Supplied material:
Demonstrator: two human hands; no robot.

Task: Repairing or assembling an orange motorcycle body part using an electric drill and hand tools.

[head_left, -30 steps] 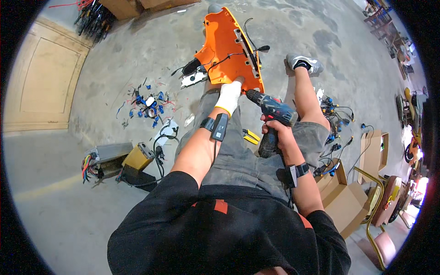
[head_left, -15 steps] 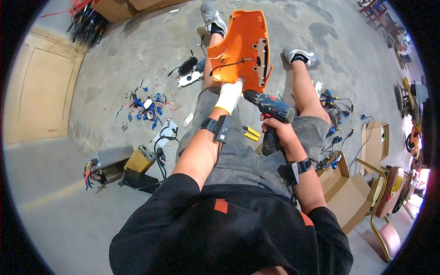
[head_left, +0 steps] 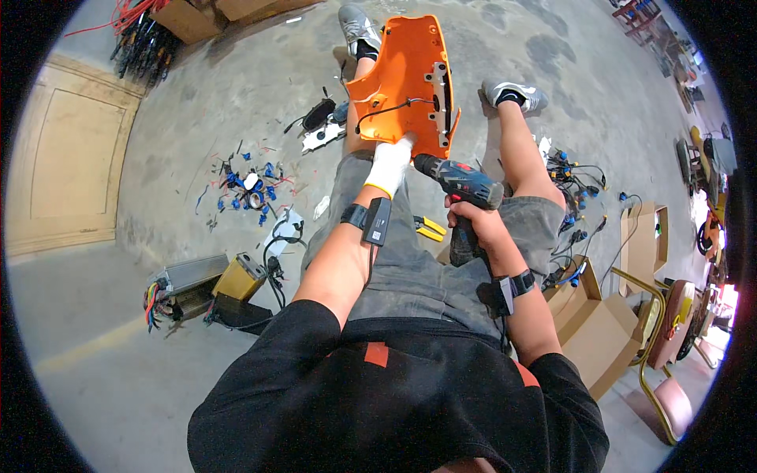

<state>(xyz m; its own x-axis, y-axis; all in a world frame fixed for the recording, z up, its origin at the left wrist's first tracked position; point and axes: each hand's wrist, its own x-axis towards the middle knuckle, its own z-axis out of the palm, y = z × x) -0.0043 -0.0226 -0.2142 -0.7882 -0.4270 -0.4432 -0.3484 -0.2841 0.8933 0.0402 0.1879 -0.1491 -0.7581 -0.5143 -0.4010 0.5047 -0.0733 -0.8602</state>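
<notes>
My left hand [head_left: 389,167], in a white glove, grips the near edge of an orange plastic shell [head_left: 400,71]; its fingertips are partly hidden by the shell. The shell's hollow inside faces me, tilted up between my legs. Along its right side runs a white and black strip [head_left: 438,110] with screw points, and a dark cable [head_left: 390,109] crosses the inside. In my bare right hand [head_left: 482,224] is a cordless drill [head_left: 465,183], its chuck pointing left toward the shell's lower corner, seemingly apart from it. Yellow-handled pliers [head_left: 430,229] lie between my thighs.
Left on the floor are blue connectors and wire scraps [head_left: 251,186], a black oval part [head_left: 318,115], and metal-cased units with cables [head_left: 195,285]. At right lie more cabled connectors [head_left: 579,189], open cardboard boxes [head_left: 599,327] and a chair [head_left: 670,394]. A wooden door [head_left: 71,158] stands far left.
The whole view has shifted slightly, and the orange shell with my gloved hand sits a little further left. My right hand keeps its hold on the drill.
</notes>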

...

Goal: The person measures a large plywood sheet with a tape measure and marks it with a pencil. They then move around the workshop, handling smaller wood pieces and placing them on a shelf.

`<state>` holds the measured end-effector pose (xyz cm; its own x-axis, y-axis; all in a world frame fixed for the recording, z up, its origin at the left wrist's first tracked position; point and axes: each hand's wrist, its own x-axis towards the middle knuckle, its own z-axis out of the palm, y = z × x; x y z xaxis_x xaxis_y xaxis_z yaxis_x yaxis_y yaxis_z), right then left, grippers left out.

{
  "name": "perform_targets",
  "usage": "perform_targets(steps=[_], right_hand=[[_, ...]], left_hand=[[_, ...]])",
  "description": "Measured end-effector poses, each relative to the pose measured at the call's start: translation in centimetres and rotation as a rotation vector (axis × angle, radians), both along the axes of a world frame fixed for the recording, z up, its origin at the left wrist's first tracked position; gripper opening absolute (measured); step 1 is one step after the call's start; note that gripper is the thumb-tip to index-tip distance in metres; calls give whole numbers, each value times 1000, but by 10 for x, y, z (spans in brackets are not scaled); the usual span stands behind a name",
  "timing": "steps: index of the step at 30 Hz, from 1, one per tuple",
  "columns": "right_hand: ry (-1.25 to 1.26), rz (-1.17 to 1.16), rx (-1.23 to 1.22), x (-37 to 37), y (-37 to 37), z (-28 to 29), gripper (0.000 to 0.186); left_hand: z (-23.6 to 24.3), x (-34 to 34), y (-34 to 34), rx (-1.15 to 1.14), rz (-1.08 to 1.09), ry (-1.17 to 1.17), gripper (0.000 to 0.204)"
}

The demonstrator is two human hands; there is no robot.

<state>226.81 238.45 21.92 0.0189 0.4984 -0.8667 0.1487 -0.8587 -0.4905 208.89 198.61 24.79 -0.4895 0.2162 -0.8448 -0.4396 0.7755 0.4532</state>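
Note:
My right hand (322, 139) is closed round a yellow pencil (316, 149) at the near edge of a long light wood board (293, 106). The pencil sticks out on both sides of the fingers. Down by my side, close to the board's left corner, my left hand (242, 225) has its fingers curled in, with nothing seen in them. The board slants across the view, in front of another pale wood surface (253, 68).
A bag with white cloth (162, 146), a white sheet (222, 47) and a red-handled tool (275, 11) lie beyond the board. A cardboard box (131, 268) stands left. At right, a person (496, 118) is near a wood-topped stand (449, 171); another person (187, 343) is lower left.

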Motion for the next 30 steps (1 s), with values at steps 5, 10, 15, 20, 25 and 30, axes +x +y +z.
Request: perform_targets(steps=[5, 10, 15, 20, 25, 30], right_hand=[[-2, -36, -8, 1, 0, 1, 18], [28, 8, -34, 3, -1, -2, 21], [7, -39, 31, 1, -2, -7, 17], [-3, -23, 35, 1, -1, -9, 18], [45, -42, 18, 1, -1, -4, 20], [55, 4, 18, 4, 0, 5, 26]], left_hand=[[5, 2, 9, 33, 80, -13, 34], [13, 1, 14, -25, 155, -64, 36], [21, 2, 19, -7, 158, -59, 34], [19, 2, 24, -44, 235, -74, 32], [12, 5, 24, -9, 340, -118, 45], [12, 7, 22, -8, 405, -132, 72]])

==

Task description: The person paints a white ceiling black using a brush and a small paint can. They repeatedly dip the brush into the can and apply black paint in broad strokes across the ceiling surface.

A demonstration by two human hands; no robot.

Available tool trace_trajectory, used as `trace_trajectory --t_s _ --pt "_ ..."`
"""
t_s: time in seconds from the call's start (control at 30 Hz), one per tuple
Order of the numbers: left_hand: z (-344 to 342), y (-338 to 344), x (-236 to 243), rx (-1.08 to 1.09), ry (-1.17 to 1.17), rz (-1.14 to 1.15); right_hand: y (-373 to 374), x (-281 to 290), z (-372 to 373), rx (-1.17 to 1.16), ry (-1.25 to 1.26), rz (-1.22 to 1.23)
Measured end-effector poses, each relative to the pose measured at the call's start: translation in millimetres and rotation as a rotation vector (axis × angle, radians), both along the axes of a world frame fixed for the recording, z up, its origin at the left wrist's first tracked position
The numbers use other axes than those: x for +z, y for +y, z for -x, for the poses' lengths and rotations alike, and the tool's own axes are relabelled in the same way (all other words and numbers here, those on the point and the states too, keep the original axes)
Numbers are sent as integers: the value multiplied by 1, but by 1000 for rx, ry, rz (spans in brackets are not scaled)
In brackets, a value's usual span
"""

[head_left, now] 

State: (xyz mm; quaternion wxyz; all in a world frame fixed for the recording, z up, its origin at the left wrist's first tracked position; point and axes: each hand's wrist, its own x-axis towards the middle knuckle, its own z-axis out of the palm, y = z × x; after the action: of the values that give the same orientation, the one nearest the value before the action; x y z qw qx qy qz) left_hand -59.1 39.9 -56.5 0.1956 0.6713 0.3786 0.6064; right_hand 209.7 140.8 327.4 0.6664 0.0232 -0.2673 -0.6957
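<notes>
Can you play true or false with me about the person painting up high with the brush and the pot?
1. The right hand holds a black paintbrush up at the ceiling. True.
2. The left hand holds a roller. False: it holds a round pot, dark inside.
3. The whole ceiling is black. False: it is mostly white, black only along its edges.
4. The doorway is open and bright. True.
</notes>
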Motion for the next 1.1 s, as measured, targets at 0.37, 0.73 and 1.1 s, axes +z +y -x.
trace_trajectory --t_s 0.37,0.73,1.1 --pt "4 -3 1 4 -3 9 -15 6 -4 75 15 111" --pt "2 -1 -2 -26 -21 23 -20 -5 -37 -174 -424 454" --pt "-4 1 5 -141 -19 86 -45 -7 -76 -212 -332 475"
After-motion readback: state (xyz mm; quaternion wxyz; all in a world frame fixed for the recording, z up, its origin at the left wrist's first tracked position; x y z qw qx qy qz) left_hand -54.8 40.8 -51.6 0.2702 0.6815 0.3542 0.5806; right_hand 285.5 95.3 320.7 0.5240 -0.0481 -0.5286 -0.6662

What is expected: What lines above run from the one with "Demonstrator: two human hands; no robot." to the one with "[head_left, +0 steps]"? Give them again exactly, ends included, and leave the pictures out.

Output of the task:
Demonstrator: two human hands; no robot.

Task: Repairing or assembling an orange motorcycle body part using an electric drill and hand tools.

[head_left, -30 steps] 
[head_left, -15 steps] 
[head_left, +0 steps] 

The requested output is complete.